Retype word for word the stretch of entries below from the line that has "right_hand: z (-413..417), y" through the line that has "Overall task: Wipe", and omit the pictures.

═══

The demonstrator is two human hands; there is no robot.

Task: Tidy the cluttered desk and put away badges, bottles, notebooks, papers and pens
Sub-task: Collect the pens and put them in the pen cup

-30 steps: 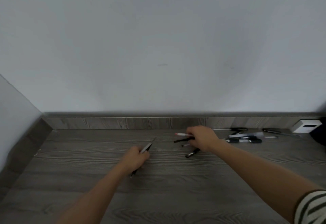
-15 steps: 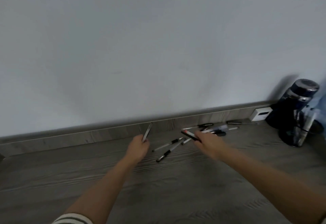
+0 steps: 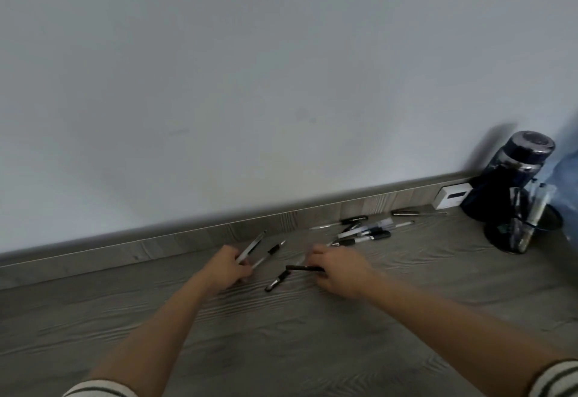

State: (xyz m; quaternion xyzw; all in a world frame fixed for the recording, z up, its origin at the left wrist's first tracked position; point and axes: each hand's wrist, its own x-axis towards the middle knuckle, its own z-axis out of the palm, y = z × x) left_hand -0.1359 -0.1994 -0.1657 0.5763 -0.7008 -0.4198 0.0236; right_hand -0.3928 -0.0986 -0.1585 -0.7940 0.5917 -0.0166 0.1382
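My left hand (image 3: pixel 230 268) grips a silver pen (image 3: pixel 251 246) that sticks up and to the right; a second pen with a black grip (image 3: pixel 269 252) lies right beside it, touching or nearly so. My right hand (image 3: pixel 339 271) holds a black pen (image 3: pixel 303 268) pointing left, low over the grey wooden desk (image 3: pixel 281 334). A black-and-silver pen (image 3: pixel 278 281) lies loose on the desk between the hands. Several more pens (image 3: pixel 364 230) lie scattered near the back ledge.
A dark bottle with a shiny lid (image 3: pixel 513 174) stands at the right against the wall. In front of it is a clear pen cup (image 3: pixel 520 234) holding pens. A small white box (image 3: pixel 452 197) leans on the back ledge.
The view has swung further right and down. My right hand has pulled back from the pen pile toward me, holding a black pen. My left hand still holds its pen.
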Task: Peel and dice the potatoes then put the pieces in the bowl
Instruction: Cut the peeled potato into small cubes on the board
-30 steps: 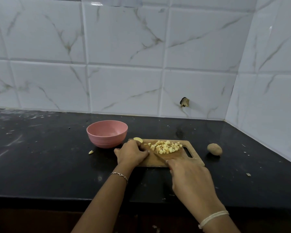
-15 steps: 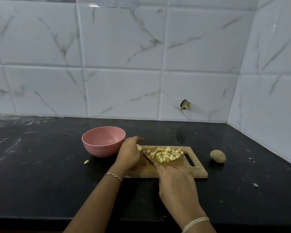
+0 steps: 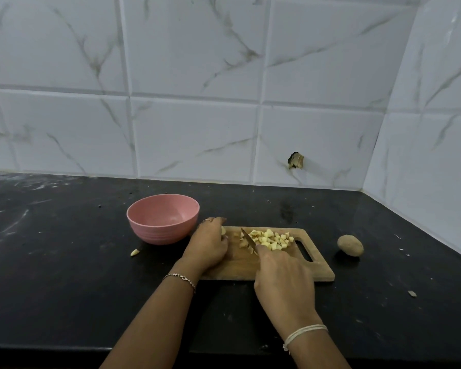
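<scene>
A wooden cutting board point(image 3: 234, 267) lies on the black counter. Diced potato pieces point(image 3: 270, 239) are heaped on its far right part. My right hand point(image 3: 282, 280) grips a knife point(image 3: 248, 241), whose blade points away and to the left beside the heap. My left hand point(image 3: 210, 245) is curled round a peeled potato piece point(image 3: 223, 230) at the board's left end. An empty pink bowl point(image 3: 163, 218) stands just left of the board. An unpeeled whole potato point(image 3: 350, 245) lies to the right of the board.
A small pale potato scrap point(image 3: 134, 252) lies on the counter point(image 3: 64, 288) in front of the bowl, and a few crumbs dot the right side. Tiled walls close the back and right; the back wall has a chipped hole point(image 3: 295, 161).
The view has shifted, so everything sits lower in frame. My left hand has lifted the potato piece off the board's far left corner. The knife stays by the diced heap.
</scene>
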Demonstrator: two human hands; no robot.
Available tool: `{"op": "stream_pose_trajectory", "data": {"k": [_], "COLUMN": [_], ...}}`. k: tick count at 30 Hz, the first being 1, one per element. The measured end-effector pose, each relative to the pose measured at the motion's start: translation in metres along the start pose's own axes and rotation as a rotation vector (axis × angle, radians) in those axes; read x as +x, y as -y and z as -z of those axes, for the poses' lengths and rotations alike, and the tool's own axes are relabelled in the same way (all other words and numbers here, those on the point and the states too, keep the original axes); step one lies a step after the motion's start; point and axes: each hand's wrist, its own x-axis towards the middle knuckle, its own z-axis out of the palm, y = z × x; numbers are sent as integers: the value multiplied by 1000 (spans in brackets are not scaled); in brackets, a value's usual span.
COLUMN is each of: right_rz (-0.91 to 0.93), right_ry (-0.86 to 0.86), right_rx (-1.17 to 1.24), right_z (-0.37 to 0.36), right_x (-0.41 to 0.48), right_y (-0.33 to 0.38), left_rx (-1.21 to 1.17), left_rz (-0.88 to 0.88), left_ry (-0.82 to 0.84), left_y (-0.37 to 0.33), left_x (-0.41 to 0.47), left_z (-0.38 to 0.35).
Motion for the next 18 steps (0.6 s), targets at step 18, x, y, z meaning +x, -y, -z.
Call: {"op": "stream_pose_trajectory", "data": {"k": [18], "right_rz": [-104], "right_ry": [-218], "right_rx": [-11], "right_z": [7], "right_x": [-2], "right_y": [-49], "left_rx": [222], "left_rz": [-98], "left_ry": [-18], "left_y": [-19], "left_x": [-8], "left_z": [-5]}}
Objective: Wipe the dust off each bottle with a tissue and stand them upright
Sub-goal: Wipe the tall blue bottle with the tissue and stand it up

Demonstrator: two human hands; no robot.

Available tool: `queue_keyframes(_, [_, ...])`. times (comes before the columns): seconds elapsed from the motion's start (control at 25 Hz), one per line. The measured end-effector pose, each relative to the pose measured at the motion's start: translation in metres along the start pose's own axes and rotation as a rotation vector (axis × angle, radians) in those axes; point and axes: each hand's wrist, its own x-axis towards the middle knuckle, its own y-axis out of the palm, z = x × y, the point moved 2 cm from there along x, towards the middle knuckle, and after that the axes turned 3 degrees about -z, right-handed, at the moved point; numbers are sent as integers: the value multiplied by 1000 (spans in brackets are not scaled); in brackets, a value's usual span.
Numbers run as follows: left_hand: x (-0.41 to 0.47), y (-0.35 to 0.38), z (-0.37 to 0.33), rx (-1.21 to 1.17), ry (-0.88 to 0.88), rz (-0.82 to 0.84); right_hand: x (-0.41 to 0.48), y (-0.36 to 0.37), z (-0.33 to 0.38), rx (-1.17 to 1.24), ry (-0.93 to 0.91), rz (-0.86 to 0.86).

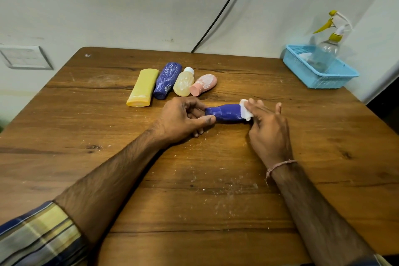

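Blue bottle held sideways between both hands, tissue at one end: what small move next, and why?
Probably slide the tissue along the blue bottle toward the left hand. The right hand holds it only at the wide end, the left pinches the narrow end, so the middle likely needs wiping before standing it up.

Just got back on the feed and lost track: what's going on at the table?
A person is wiping a dark blue bottle, held on its side. The left hand pinches its cap end; the right hand holds a white tissue against the other end. Behind it, a yellow tube, a flowered blue bottle, a pale yellow bottle and a pink bottle lie in a row on the wooden table, dusty, none upright.
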Motion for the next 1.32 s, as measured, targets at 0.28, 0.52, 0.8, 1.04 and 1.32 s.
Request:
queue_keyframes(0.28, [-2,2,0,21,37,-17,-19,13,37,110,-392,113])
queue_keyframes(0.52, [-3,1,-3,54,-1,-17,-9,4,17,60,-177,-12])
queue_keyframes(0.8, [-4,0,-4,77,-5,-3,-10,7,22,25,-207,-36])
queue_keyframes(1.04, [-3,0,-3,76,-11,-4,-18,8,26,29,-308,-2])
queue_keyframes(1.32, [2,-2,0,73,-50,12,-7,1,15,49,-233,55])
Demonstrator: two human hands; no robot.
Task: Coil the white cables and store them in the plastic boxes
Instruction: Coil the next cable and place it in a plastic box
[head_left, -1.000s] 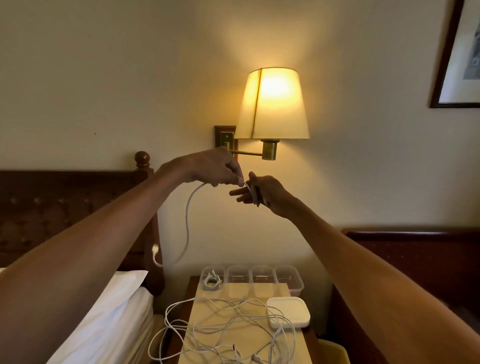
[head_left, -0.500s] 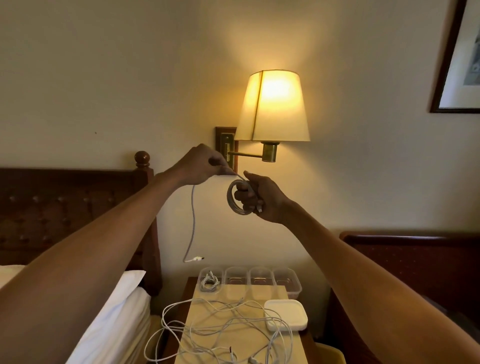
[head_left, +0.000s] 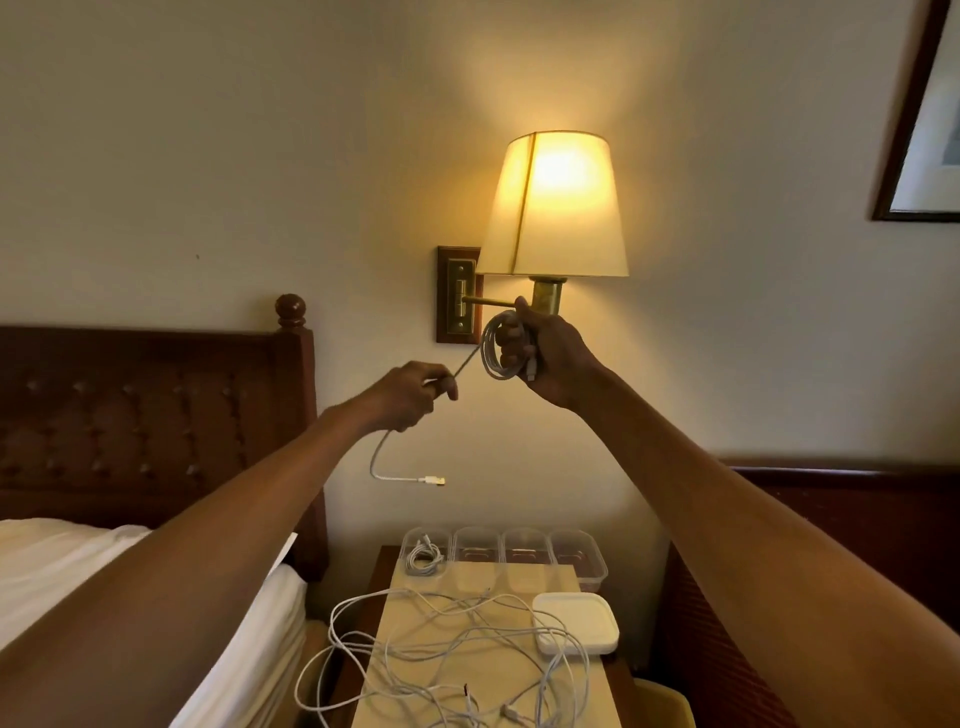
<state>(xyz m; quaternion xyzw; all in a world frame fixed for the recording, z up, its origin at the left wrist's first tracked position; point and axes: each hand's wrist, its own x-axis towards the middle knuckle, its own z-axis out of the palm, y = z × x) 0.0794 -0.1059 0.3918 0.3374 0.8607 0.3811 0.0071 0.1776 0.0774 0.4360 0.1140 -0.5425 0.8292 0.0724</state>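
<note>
White cable is up in the air just under the lamp, mostly wound into a small coil. The right hand grips that coil with its fingers curled through the loops. The left hand pinches the straight bit coming off it, and the short tail hangs below with the plug dangling free.

My guess is it's light and floppy but a bit springy, so the loops will pop open if you let go. I'd squeeze across all the turns at once and not kink it at the plug.

There are four clear boxes in a row at the back of the counter. The far-left box has a coiled cable in it, and the other three look empty to me. A white lid lies in front of the right end. There's also a loose tangle of more cables spread over the counter, with some loops drooping off the left edge.
</note>
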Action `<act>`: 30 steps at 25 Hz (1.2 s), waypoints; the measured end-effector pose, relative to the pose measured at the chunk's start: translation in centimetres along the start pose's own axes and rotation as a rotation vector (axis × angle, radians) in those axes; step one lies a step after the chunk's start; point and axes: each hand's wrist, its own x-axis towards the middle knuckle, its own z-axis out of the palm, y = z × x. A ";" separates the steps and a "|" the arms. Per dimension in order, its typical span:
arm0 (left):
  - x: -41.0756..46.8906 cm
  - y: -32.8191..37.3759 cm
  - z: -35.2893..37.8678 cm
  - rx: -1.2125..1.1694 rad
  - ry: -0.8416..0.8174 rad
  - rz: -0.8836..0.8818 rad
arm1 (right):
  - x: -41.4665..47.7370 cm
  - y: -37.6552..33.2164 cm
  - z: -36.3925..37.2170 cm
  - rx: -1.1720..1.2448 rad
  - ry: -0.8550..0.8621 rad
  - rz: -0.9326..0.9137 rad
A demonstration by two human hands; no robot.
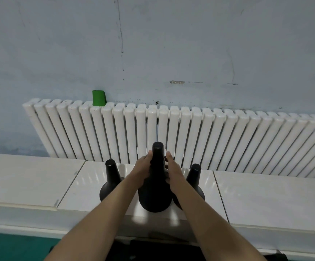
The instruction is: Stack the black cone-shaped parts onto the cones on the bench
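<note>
Clasping cone [155,198]; L hand [143,166], R hand [173,171]

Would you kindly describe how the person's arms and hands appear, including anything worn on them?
The left forearm and right forearm are bare to the frame's lower edge; no sleeves show. The left hand and right hand wear no gloves. Neither wrist carries a watch, bracelet or strap, and no ring shows on the visible parts of the fingers.
</note>
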 end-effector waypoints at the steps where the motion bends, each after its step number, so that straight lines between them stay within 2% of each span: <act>1: -0.7 0.3 0.1 0.003 -0.005 -0.001 | -0.7 0.0 -0.3 -0.005 0.004 -0.003; 21: -8.0 0.0 3.0 0.051 0.021 0.038 | -8.7 1.0 -4.4 0.075 0.034 -0.012; 24: -8.3 -1.6 3.4 0.070 -0.013 0.019 | -9.6 2.0 -5.2 0.161 0.011 0.013; 27: -7.8 -4.0 3.5 0.061 -0.055 -0.032 | -9.7 4.0 -6.2 0.149 0.069 0.021; 30: -7.3 -6.1 3.8 0.070 -0.049 -0.058 | -9.1 5.9 -7.2 0.186 0.051 0.057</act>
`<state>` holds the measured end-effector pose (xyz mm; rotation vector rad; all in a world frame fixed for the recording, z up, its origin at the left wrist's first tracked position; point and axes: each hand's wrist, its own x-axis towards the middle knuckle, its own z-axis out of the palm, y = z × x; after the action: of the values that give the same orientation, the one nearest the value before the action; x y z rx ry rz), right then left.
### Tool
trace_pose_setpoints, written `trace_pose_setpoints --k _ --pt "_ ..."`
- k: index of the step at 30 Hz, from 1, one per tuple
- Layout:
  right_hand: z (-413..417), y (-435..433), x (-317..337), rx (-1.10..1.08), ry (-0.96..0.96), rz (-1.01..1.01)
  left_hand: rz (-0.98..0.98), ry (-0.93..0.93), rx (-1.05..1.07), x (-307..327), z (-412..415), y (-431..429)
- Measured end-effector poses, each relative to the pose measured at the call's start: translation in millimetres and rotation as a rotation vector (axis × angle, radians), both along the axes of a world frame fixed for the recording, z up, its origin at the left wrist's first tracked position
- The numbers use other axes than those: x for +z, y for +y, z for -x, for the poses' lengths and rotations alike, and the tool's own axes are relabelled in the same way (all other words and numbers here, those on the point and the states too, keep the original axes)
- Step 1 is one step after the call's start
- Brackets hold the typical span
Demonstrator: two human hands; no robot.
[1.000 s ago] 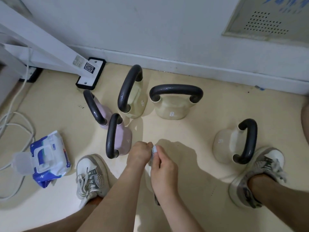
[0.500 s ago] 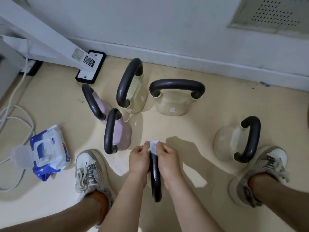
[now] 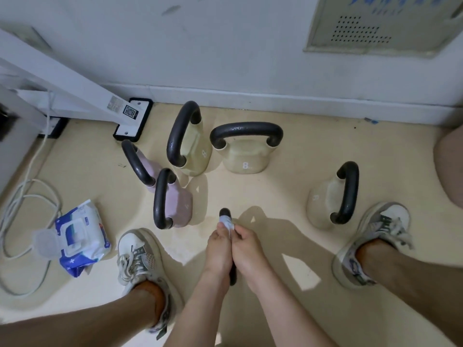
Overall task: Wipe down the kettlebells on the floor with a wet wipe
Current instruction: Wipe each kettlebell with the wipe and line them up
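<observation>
A black kettlebell handle (image 3: 224, 212) runs toward me between my feet, its body hidden under my arms. My left hand (image 3: 217, 249) and my right hand (image 3: 248, 249) press together around this handle, both pinching a white wet wipe (image 3: 227, 222) wrapped over it near the far end. Two cream kettlebells marked 8 (image 3: 193, 149) (image 3: 246, 157) stand near the wall. Two pink kettlebells (image 3: 147, 169) (image 3: 179, 205) sit left of centre. Another cream kettlebell (image 3: 325, 199) stands by my right shoe.
An open blue-and-white wipes pack (image 3: 80, 236) lies on the floor at left, beside a looped white cable (image 3: 23, 206). A white machine frame with a black foot plate (image 3: 132, 120) slants in from the left. My shoes (image 3: 136, 256) (image 3: 373, 241) flank the hands. A pinkish rounded object (image 3: 451, 169) sits at the right edge.
Both hands have slid the wipe back along the handle toward me, so the handle's far tip now shows beyond my fingers. The other kettlebells have not moved.
</observation>
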<state>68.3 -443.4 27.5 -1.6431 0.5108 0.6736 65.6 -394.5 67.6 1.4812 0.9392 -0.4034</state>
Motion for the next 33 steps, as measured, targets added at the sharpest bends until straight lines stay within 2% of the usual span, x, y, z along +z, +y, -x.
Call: trace_pose_setpoints --k 6,15,20,26,29,33 --pt "-18 -31 9 -0.182 -0.051 -0.036 0.001 -0.008 -0.139 4 -25 -28" --pt "-80 -94 29 -0.293 -0.154 -0.022 0.110 -0.086 -0.276 5 -94 -84" --pt "-108 -117 26 -0.330 -0.166 0.012 0.191 -0.076 -0.276 -9 -131 -109" --pt "-126 -138 18 -0.316 -0.215 0.066 0.409 0.013 -0.190 -19 -151 -129" --pt "-118 -123 14 -0.361 -0.224 0.058 0.386 -0.004 -0.267 -18 -148 -117" --pt "-112 -120 10 -0.473 -0.223 -0.051 0.116 -0.060 -0.413 -13 -151 -118"
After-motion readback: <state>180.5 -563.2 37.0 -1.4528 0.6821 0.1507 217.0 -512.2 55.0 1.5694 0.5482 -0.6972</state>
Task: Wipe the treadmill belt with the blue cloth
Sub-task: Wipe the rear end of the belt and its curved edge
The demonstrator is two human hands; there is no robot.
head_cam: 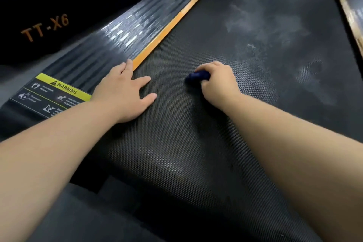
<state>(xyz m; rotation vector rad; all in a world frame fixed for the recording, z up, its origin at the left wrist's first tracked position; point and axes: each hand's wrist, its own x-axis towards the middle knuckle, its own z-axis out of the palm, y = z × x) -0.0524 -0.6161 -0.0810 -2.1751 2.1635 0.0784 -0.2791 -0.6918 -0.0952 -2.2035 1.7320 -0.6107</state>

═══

[EXERCISE RESPONSE]
  right_hand: z (-413..417), y (-435..433), x (-317..337), rx (-1.10..1.08), ry (-0.96..0.96), rz (-1.01..1.01)
  left_hand: rz (-0.98..0.98), ry (-0.93..0.93), rx (-1.05..1.07), x (-307..327), z (-412..415), y (-431..429)
- Measured end-effector poses, each relative to the pose measured at the call's start: translation in millimetres and rotation as a rotation vector (axis × angle, radians), both along the axes of a world frame fixed for the recording, z up, its origin at the left wrist's first tracked position
- The numbers use other axes than those: x for +z, y for +y, z for -x, for the poses' lengths and rotations alike, and the tool's own axes are relabelled in the same way (all other words and numbers here, those on the point and the states too, keep the original axes)
- Step 1 is one step after the call's start
- Brackets hold the typical span
Demonstrator: two human hands; no robot.
[1.000 s ago] 
[0.500 s ago] 
[now] 
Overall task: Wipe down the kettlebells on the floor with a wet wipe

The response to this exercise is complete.